Patrick Bach (DICE) about frostbite: Frostbite 2 had been out for two years and been used for multiple games. But it was developed primarily for Battlefield 3. Just the fact other games are using it is of course a positive, because it gives us more bandwidth and more engineers. EA, instead of buying an engine or developing another engine, they can just add people to the Frostbite project.There’s been a lot of work. Frostbite 3 grew out of where we were with the Frostbite 2 engine. Like Frostbite 2 was tailored to Battlefield 3, Frostbite 3 is now tailored to deliver Battlefield 4. We are the guinea pigs, pushing what is possible to do from a game engine perspective.We’ve come to a point where it’s not important to talk about Frostbite that much. Frostbite is a tool. We have passed the point where we will impress people by talking about the technological wonders. What will impress people is the experience we’ll get from the output from when you use the engine.

It’s like a car engine. Some people care about that, but in general, how fast is it? What does it do? What does it sound like? What does it feel like when I press the pedal to the metal? You don’t care about the nuts and bolts anymore. 30 years ago you could have sold a car based on the engine. Nowadays you take it for granted. It needs to be state of the art, otherwise you don’t want it at all.To us, it’s about the experience you create with the engine that is important. Some people care a lot about, oh, that particle system looked great, or that skin shader looked awesome. And of course that is important for us as developers. But going beyond technology, and not counting polygons, and seeing if you can get people to care about these characters, is to me a great testament of great technology.I’m extremely tech geeky. I care a lot about shaders and polygons, trust me. We all do at DICE. But we saw, and the Frostbite team saw, that for us to evolve beyond that, we needed to stop caring about that. We needed to look at: what is it that we want to create? And then reverse engineer that into what technology we needed to create that.

There have been struggles, of course, with the whole mindset change. When you talk next-gen, we’re not talking consoles, we’re not talking technology anymore, because most new technology is based on an evolution of old technology. It’s more memory. It’s more powerful GPUs. It’s more powerful CPUs. But it’s still the same technology at its core, and you can do more with it.Next-gen needs to be more than just more polygons. To us, it’s like, how do we evolve the gameplay? How do we evolve the narrative? How do we evolve the things around the technology? How do we make it more Battlefield? So, moving elements from multiplayer into single-player is one way of evolving it.

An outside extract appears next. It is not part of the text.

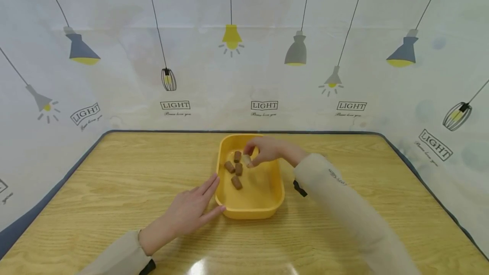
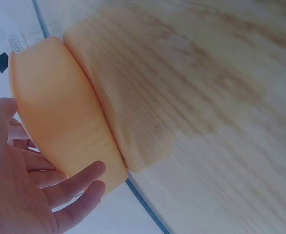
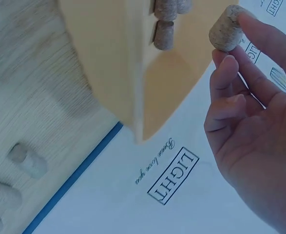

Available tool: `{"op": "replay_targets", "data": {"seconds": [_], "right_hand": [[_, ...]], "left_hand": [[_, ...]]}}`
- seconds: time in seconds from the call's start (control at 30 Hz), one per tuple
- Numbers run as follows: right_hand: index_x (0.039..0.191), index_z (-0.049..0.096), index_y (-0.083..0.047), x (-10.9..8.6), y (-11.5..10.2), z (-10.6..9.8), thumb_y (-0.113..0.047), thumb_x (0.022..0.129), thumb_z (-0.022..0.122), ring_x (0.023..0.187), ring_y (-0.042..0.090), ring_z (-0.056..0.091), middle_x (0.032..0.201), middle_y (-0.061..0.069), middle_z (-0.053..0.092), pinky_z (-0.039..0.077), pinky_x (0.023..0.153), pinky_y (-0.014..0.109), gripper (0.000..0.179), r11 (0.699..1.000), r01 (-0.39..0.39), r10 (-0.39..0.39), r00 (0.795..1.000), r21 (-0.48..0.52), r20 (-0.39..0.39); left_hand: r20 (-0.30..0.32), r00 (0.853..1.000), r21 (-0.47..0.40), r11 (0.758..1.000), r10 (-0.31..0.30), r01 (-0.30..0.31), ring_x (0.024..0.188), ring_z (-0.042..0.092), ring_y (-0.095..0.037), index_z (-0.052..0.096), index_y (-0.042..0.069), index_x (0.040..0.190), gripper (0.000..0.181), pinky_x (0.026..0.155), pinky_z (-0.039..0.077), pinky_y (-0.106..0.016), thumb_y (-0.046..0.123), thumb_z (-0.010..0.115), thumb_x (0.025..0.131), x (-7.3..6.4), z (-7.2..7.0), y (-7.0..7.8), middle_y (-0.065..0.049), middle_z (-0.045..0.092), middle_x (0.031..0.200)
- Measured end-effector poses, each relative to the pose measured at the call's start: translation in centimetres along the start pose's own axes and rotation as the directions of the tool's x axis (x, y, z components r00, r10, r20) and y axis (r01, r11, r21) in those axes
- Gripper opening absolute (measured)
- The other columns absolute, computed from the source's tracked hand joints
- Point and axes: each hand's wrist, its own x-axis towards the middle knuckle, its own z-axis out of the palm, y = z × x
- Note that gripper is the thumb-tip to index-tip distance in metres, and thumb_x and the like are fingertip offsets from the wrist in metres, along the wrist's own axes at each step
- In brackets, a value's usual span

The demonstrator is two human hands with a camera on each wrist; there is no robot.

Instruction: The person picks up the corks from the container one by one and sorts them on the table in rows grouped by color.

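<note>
Between thumb and fingertips my right hand (image 1: 265, 148) pinches a pale speckled cork (image 3: 226, 29), holding it over the yellow plastic tray (image 1: 248, 213). Several darker brown corks (image 1: 236, 182) lie loosely in the tray's left half. My left hand (image 1: 191, 208) is at the tray's near left corner, its fingers mostly straight and touching the outer wall and rim. In the left wrist view that hand (image 2: 30, 190) is beside the tray's tall side wall (image 2: 65, 107), with the tray's inside hidden.
Several pale corks (image 3: 28, 161) stand or lie on the wooden table (image 3: 30, 87) outside the tray in the right wrist view; the right arm hides them from the head view. A white backdrop (image 1: 206, 58) printed with lamps rises behind the table and along both sides.
</note>
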Motion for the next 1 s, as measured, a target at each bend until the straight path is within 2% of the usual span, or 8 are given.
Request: {"op": "replay_targets", "data": {"seconds": [0.2,0.37,0.47,0.63,1.0], "right_hand": [[0.107,0.057,-0.006,-1.9,1.4,-0.6,-0.017,0.078,0.067,0.095,0.019,0.048,0.103,0.004,0.054,0.039,0.081,0.032,0.033,0.999,-0.029,0.030,0.999,0.025,-0.033],[0.109,0.056,-0.006,-3.5,2.6,-1.1,-0.019,0.079,0.066,0.095,0.021,0.049,0.105,0.005,0.054,0.041,0.077,0.033,0.034,1.000,-0.020,0.022,0.997,0.021,-0.074],[0.109,0.056,-0.006,-4.5,3.1,-1.4,-0.019,0.080,0.065,0.090,0.021,0.050,0.105,0.005,0.054,0.042,0.074,0.033,0.034,1.000,-0.002,0.003,0.994,0.008,-0.105],[0.111,0.056,-0.005,-6.2,4.0,-1.9,-0.018,0.080,0.065,0.080,0.019,0.050,0.106,0.007,0.054,0.042,0.070,0.033,0.035,1.000,-0.017,0.019,0.989,0.011,-0.147],[0.113,0.054,0.000,-10.0,6.7,-2.5,-0.014,0.081,0.065,0.074,0.018,0.049,0.106,0.008,0.055,0.042,0.068,0.034,0.037,0.997,-0.041,0.053,0.976,0.058,-0.210]], "left_hand": [[-0.005,1.000,0.011,1.000,-0.004,0.004,0.100,0.055,-0.029,0.030,0.001,0.136,0.070,0.060,0.048,-0.034,0.053,0.038,0.089,0.0,0.0,0.1,-0.013,0.029,0.138],[0.000,1.000,0.006,1.000,-0.003,0.003,0.099,0.055,-0.029,0.031,0.001,0.136,0.070,0.059,0.047,-0.033,0.053,0.038,0.089,0.0,0.0,0.1,-0.013,0.029,0.138],[0.001,1.000,0.002,1.000,-0.004,0.004,0.099,0.055,-0.029,0.031,0.001,0.136,0.070,0.061,0.048,-0.034,0.053,0.038,0.089,0.0,-0.1,0.1,-0.013,0.030,0.138],[0.006,1.000,0.002,1.000,-0.007,0.007,0.099,0.055,-0.029,0.030,0.001,0.136,0.070,0.062,0.048,-0.035,0.053,0.038,0.089,0.0,-0.1,0.2,-0.012,0.029,0.138],[0.012,1.000,0.009,1.000,-0.013,0.013,0.100,0.054,-0.029,0.030,0.002,0.136,0.070,0.064,0.047,-0.036,0.053,0.038,0.089,0.0,-0.2,0.2,-0.012,0.028,0.139]]}}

How do you get people to care about the characters, is also lifting the bar, rather than just doing the stereotypical stupid shooter, where you don’t care about the missions or why you’re doing what you’re doing, and why do these guys around you even exist?That’s pretty decent. You don’t see that that often in video games. You don’t often even pick up who the characters are. When people are looking away when you cut the leg, even if you don’t see it, to me that’s pretty cool. We created an impression with the audience so you actually care about what you see on screen.